== TASK ==
Where a line in the material beneath contains "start", count it. Give the number only.

== DATA EXTRACT ==
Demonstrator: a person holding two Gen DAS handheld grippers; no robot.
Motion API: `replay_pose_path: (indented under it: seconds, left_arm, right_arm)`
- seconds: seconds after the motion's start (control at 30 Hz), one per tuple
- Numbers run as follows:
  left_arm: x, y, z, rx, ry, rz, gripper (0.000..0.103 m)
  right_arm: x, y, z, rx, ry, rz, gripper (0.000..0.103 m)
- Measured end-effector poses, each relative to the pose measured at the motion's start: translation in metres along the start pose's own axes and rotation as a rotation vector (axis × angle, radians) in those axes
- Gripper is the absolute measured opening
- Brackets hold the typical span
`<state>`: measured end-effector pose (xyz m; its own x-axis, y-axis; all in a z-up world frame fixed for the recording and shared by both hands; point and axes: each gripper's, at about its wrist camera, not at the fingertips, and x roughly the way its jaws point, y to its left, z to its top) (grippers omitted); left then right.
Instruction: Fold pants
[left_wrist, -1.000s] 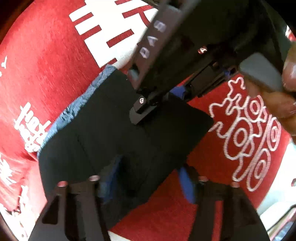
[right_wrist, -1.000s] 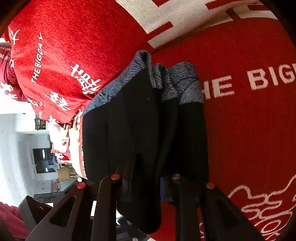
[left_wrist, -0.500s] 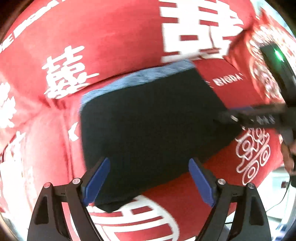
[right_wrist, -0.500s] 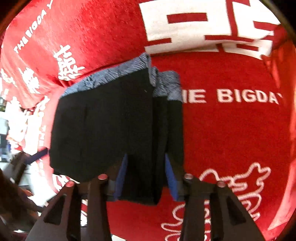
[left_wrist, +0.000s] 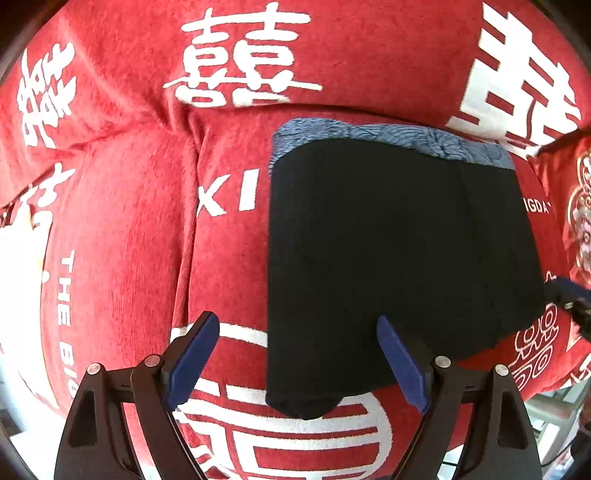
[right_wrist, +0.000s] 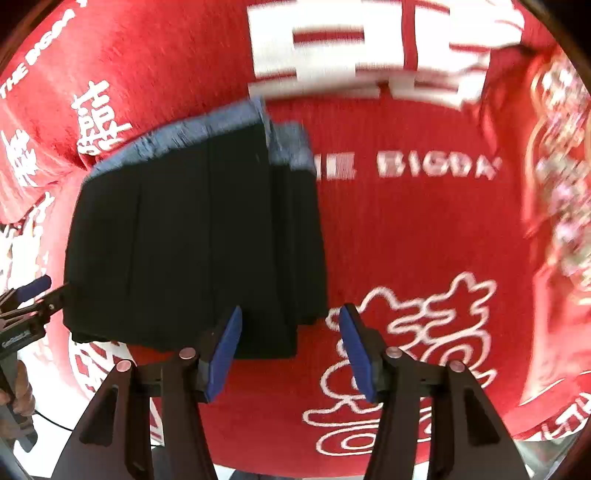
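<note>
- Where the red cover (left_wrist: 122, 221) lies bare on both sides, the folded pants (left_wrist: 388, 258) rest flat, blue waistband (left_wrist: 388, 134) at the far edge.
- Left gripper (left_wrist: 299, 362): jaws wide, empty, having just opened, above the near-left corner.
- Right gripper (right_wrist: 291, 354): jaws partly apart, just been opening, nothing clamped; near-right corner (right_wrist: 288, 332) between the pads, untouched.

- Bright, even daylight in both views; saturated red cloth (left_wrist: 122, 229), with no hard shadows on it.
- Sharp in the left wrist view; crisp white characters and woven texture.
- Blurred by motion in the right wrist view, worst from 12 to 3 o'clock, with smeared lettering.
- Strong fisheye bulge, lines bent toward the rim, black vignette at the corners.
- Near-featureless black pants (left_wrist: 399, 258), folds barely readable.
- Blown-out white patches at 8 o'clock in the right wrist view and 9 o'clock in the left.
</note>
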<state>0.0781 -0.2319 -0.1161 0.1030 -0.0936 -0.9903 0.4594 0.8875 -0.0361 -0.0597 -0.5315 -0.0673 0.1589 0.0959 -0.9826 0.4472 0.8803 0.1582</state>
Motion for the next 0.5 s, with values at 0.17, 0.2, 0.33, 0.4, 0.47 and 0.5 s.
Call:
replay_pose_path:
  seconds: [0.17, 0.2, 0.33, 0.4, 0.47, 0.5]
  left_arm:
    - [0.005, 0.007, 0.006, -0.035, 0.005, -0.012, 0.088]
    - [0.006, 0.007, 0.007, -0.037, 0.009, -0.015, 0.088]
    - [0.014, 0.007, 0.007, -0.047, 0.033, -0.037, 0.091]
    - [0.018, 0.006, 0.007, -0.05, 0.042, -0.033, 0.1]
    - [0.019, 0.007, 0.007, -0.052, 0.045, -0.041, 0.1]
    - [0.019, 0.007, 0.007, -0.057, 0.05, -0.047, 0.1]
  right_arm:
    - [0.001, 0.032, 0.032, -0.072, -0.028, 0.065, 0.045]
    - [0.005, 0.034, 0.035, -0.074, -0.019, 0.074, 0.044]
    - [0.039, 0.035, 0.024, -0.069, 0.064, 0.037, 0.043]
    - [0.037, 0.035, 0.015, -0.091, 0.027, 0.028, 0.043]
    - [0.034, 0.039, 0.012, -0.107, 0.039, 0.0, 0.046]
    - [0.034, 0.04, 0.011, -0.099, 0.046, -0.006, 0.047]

== WORKED SOLUTION ==
2